Please output the data exactly, minus pictures.
▬▬▬▬▬▬▬▬▬▬
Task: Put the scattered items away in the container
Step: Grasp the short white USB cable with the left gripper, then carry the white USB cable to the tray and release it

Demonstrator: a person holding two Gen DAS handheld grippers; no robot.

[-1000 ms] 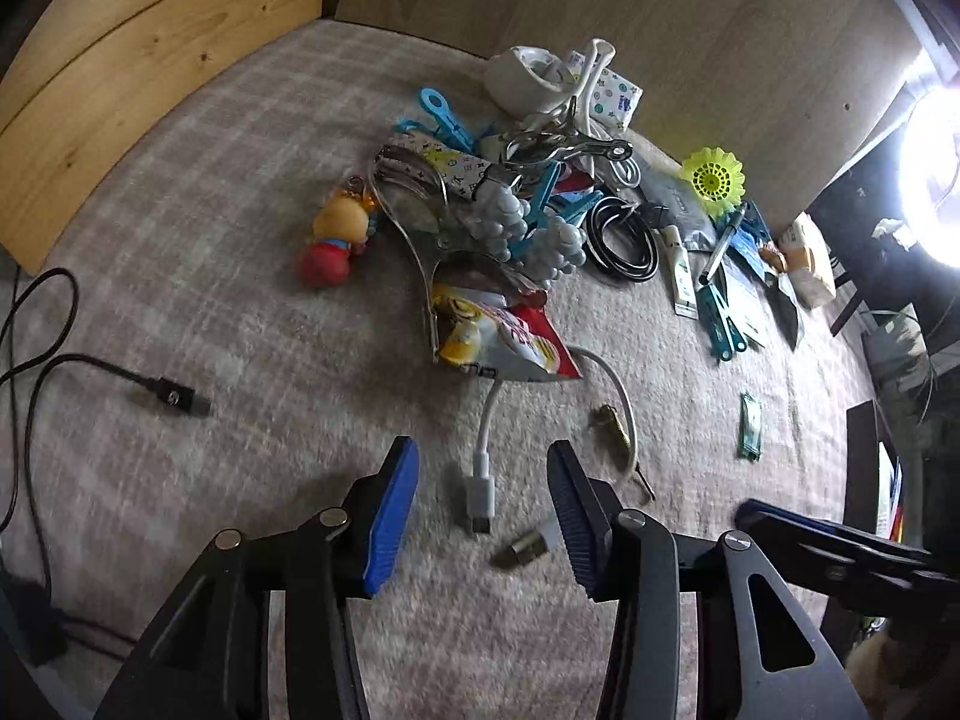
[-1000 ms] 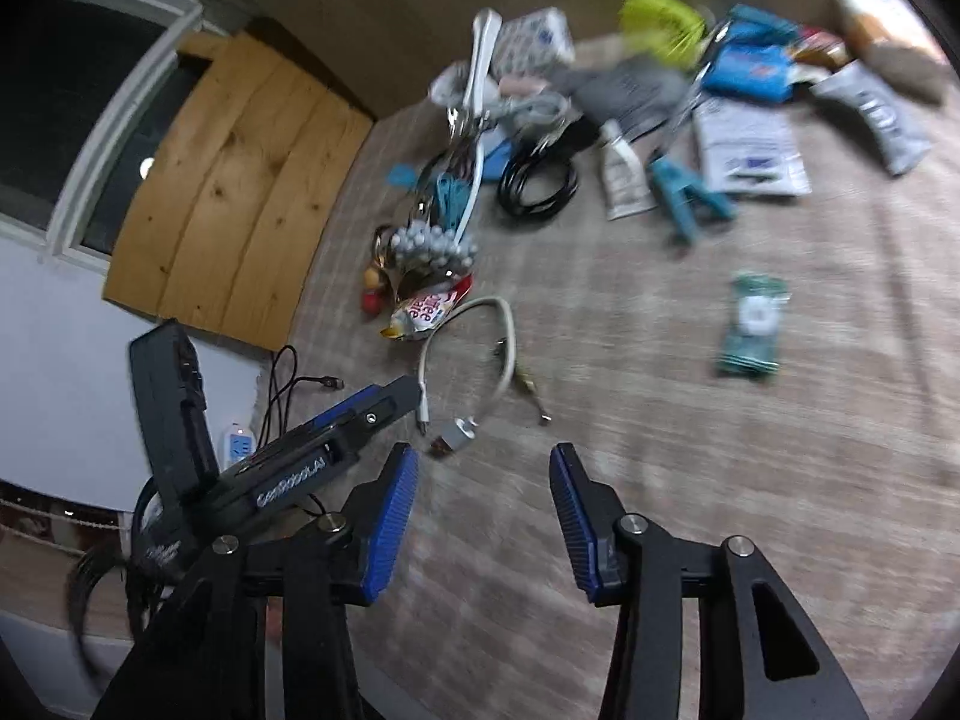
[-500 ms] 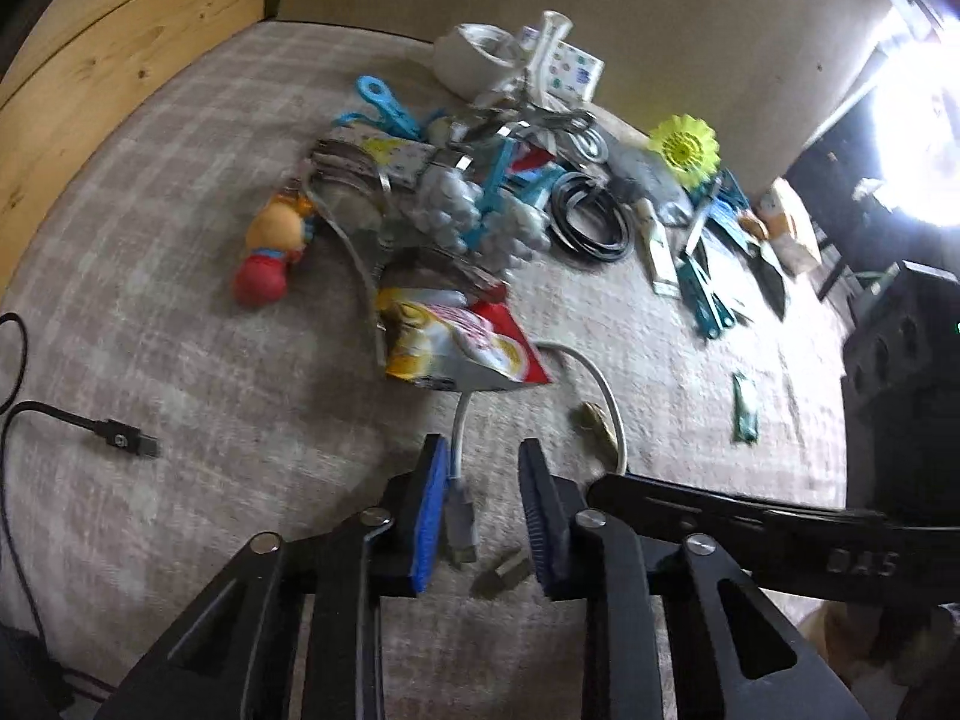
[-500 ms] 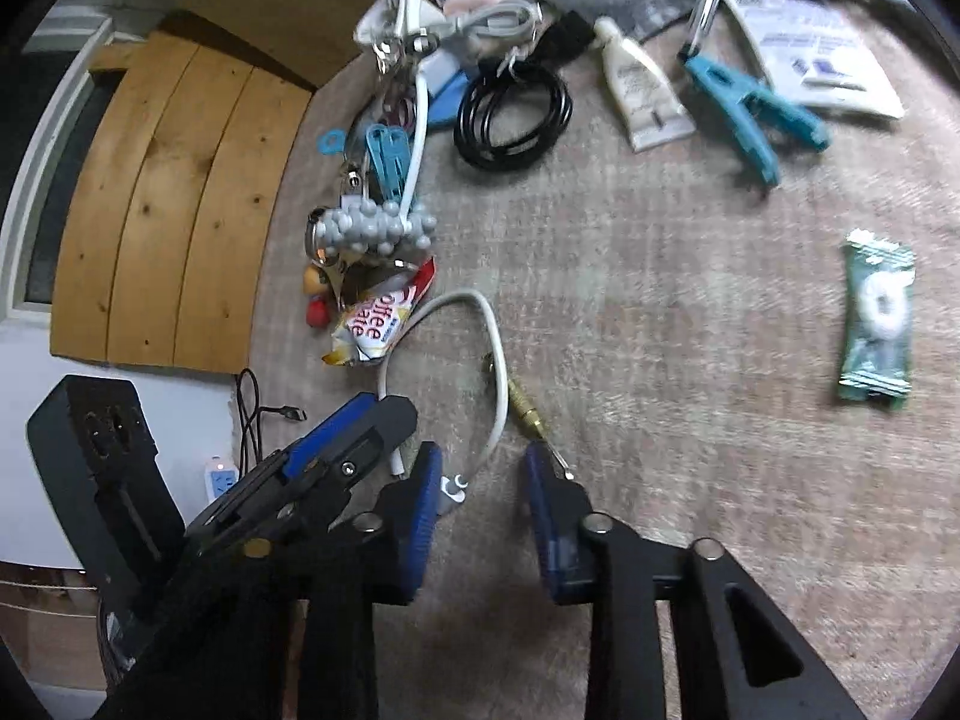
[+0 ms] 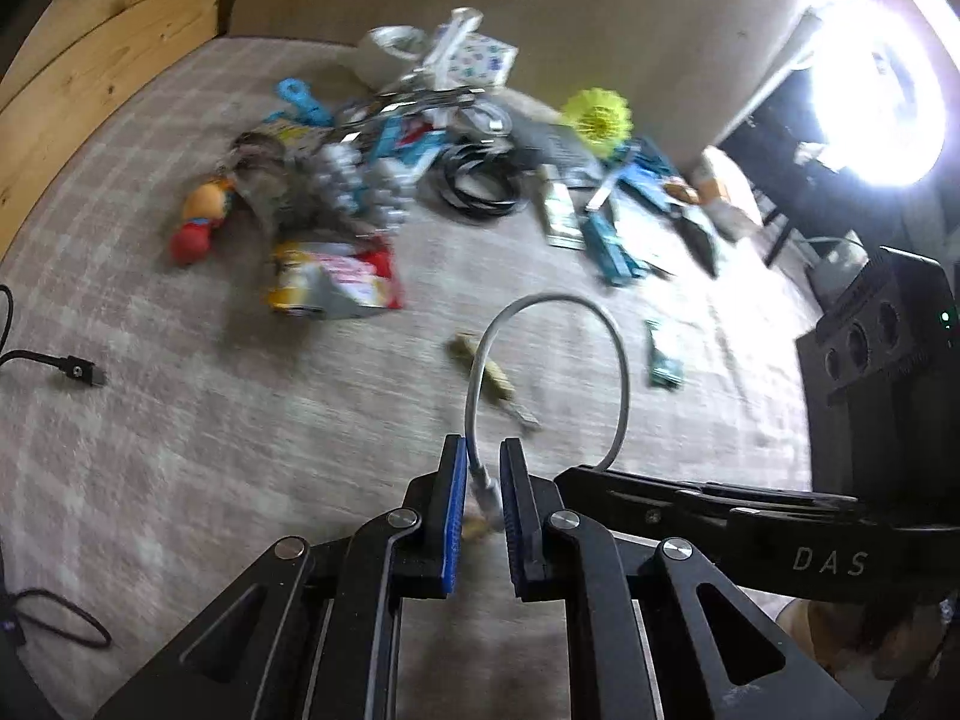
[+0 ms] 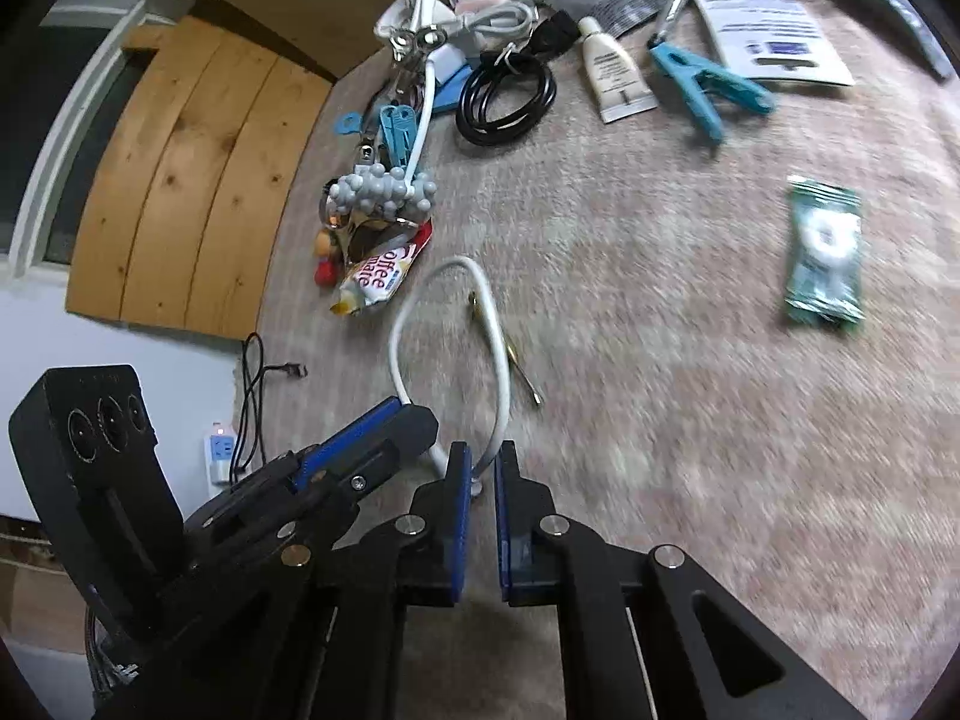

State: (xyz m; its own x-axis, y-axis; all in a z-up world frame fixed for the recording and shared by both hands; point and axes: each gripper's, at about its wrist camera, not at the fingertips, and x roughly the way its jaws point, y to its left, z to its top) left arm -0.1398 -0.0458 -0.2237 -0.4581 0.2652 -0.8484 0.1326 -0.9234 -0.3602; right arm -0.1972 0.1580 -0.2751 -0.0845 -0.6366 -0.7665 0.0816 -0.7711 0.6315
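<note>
We see a surface covered by a pale checked cloth, with the scattered items in a loose heap at its far side: a black cable coil, a blue clothes peg, a cream tube, a creamer sachet and a green sweet wrapper lying apart at the right. The white cable arches up clear of the cloth between both tools. The left hand-held gripper is closing, its blue pads clamped on one plug end. The right hand-held gripper is closing on the other end, the cable pinched between its pads. We see no container in either view.
</note>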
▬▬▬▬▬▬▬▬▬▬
### Expected answer
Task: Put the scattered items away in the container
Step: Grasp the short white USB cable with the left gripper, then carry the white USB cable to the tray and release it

Demonstrator: a person holding two Gen DAS handheld grippers; no robot.

[-1000 ms] 
[-1000 ms] 
[-500 ms] 
[-500 ms] 
[+0 ms] 
[+0 ms] 

State: (xyz m; its own x-axis, y-axis; all in a z-up world frame fixed for the recording and shared by both hands; point and axes: each gripper's, at about its wrist camera, not at the fingertips, and x roughly the way its jaws point, y to its left, z to its top) left arm -0.1398 -0.0458 -0.2237 -0.4581 0.2652 -0.8484 0.1326 -0.9234 -0.3602; right arm -0.1972 0.1580 -0.2751 -0.0845 -0.6366 -0.7665 0.0816 -0.7711 0.6315
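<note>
We see a surface covered by a pale checked cloth, with the scattered items in a loose heap at its far side: a black cable coil, a blue clothes peg, a cream tube, a creamer sachet and a green sweet wrapper lying apart at the right. The white cable arches up clear of the cloth between both tools. The left hand-held gripper is closing, its blue pads clamped on one plug end. The right hand-held gripper is closing on the other end, the cable pinched between its pads. We see no container in either view.
</note>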

Nothing more will be written for this answer.